Perfect, right? Because it is in the interest of consumers to know if companies in Utah have complaints against them and what action, if any, the state has taken. By keeping consumers in the dark about this, state agencies can act in secrecy, choosing whether to bring an action against a company or not without any oversight.
The danger of a public agency acting behind closed doors was specifically addressed by Utah’s own Supreme Court in a 1984 case addressing public records (which we think these are) in which it stated:
The court recognizes that it is the policy of this state that public records be kept open for public inspection to prevent secrecy in public affairs.
I trust that consumers know a complaint is just that, a complaint, whether it is voiced in an online consumer forum, a letter sent to a consumer group or filed with the state. And consumers should be able to view all of that information.

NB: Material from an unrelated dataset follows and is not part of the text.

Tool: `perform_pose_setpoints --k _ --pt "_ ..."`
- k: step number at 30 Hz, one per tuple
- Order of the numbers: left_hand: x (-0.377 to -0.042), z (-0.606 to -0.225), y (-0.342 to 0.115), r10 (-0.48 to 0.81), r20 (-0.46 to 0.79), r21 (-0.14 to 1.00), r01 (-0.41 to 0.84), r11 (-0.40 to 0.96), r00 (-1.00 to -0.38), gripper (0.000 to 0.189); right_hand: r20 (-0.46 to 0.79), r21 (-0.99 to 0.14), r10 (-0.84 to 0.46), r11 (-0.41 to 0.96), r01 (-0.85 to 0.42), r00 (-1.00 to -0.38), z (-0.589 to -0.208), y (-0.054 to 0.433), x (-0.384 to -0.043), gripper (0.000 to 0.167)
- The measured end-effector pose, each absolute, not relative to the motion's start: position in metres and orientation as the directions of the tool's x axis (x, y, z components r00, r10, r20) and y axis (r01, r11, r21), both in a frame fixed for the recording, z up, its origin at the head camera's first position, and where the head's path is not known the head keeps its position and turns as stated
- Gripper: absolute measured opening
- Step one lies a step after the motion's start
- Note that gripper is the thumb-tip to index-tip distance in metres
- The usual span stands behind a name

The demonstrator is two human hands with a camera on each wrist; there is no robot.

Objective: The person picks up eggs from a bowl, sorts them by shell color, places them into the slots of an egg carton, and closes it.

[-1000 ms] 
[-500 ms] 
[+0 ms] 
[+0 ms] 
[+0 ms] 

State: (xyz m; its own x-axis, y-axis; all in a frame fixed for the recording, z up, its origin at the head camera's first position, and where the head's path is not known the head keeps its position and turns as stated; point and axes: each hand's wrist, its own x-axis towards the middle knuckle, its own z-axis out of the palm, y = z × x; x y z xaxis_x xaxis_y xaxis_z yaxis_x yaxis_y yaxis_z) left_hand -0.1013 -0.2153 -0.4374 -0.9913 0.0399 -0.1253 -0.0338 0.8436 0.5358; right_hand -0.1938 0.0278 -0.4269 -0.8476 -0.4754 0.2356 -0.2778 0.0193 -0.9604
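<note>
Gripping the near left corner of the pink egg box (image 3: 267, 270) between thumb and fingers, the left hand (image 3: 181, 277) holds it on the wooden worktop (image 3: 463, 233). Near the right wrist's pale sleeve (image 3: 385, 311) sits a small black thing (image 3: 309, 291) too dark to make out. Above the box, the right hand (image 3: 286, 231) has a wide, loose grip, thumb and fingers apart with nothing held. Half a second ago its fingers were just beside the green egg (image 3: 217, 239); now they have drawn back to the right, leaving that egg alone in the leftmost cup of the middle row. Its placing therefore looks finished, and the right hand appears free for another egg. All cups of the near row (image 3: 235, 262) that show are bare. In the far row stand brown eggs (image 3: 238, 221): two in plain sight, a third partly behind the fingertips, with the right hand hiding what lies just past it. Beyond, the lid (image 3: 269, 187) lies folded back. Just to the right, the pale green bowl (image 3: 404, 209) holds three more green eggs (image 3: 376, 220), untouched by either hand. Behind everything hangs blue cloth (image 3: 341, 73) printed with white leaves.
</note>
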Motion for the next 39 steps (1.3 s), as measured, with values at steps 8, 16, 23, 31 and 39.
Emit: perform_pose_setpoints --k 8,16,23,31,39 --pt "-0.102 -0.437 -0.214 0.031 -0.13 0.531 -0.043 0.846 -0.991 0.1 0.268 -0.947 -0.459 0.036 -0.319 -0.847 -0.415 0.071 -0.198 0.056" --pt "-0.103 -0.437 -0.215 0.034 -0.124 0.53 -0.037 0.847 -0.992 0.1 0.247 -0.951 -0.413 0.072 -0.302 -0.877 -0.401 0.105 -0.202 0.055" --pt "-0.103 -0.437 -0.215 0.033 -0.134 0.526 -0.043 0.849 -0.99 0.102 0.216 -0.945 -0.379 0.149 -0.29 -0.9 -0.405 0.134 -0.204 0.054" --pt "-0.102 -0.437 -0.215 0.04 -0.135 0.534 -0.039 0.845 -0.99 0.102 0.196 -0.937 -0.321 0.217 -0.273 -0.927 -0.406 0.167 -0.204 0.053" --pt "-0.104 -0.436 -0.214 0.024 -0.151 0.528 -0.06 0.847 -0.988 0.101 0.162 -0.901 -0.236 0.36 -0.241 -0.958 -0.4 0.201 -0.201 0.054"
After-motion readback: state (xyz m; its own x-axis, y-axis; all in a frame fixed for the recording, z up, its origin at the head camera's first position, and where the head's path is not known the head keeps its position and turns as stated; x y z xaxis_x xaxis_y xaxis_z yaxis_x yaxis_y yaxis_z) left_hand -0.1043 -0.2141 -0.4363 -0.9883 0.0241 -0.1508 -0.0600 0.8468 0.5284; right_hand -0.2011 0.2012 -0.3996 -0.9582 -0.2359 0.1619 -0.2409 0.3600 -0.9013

We will have our say before the Records Committee again next month, during an appeal of another request for consumer complaints that were filed against three e-cigarette companies that the state took action against because, wait for it, “state investigators received hundreds of consumer complaints from across the country.” And yet, neither TINA.org nor consumers, as it currently stands, can see these complaints that prompted the investigation even though the state fined and cited the companies and made the names of the company public in a press release. Huh? Perhaps if consumers had access to these complaints during all the months it took for the state to take enforcement action, they wouldn’t have become a victim to the companies’ schemes.
Let’s hope by December state officials have come to their senses. And if not, then the state should heed the advice of the Salt Lake City Tribune’s editorial board which wrote that the Utah legislatures should clarify the law and make sure Consumer Protection Division records are open to the public.